UK – CBRE Global Investors’ multi-manager arm is providing 10 investors access to UK student housing by backing a new forward-funding strategy by start-up firm Curlew Capital.

Curlew Student Trust, which has received an initial commitment of £40m (€48.3m) from CBRE Global Multi Manager, will acquire new developments ahead of completion and has hired Fresh Student Living to manage them.

The fund will use the capital to buy a £63m seed portfolio of three developments being built by Watkins Jones Group in Sheffield, Swansea and Birmingham.

The initial £40m came from 10 investors, but it is understood that there is enough potential demand from the multi-manager’s client base to increase the size of Curlew Student Trust to £250m.

Alex Bignell, head of the UK at CBRE Global Multi Manager, said it was the latest example of the company’s “new approach of forming ventures with specialist managers”.

The multi-manager has been providing capital to smaller and specialist managers – recent examples include strategies targeting mezzanine financing in Germany and offices in Dublin – at a time when capital-raising for real estate funds has been challenging.

Curlew Student Trust is the first fund to be launched by Curlew Capital, which was established in 2011 by Paul Oliver, who was joint chief executive at Teesland for five years before it was sold to Valad in 2007.
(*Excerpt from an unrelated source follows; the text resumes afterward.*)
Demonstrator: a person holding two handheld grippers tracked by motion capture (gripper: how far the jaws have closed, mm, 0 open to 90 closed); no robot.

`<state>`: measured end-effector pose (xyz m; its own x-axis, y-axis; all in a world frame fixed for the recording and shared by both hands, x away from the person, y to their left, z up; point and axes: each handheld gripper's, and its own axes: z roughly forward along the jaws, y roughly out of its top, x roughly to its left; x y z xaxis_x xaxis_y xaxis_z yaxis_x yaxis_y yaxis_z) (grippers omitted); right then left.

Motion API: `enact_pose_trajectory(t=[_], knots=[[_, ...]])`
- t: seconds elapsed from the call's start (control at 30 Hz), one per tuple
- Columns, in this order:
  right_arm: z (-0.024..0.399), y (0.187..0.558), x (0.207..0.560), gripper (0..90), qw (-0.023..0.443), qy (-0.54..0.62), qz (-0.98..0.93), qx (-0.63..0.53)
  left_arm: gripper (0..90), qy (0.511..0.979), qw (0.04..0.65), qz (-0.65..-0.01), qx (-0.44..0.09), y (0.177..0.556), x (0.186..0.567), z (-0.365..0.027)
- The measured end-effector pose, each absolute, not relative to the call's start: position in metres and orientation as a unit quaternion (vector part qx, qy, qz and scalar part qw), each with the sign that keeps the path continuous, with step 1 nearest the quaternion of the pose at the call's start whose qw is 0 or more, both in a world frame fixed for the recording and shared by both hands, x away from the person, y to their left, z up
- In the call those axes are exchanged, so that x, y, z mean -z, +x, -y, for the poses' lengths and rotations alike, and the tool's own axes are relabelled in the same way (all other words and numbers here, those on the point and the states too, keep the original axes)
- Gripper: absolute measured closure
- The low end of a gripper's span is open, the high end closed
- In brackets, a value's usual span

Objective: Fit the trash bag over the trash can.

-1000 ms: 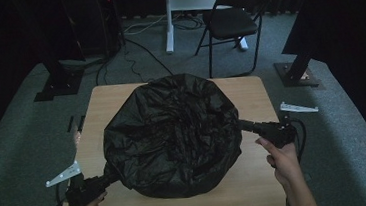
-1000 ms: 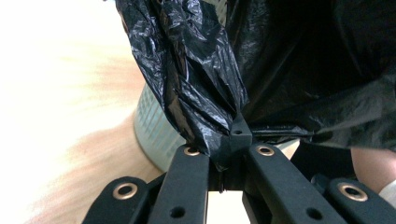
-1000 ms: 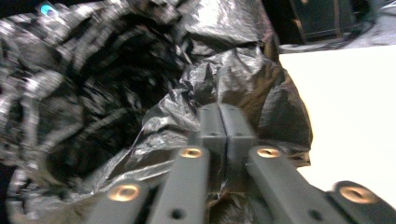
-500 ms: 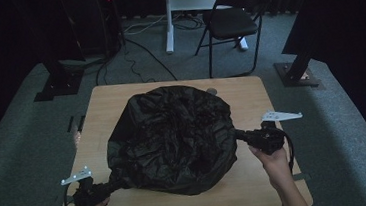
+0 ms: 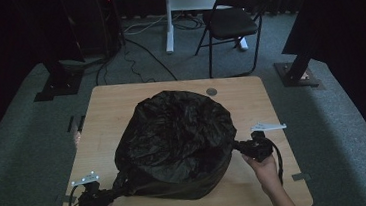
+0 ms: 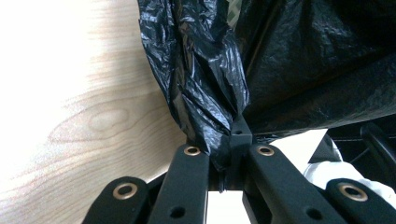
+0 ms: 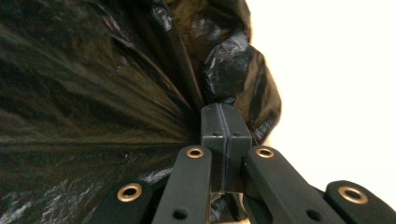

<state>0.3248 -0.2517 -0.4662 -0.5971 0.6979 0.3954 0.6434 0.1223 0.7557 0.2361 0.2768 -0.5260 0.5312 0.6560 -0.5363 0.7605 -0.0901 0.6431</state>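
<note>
From above, a black bin bag (image 5: 177, 141) billows over the table's (image 5: 116, 109) near edge; the gripper views show the left gripper (image 6: 229, 151) and right gripper (image 7: 225, 140) each pinching gathered plastic.

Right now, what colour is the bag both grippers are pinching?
Glossy black; the plastic bag shows best in the high view.

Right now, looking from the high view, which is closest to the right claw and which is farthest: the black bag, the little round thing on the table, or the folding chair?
From the right claw:
1. Black bag: pinched in the claw, mid-table.
2. Little round thing: near the table's far edge.
3. Folding chair: on the floor beyond the table.
</note>
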Motion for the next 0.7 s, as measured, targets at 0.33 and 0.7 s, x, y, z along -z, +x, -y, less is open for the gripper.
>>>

Curlew Capital is focusing on alternative property types, including student accommodation and private-rented residential, ahead of an anticipated move towards niche sectors from institutional investors.

Oliver, who has experience of investing in both student housing and residential property, said the investors were attracted to the forward-funding strategy because it could provide higher returns and access to “state of the art” accommodation.

“Things get out of date pretty quickly” in the “fast-moving” student housing market in the UK, he said.

Oliver said the fund launch “demonstrates the demand from institutional investors for a value-add approach to investing in this thriving ‘alternative’ investment sector”.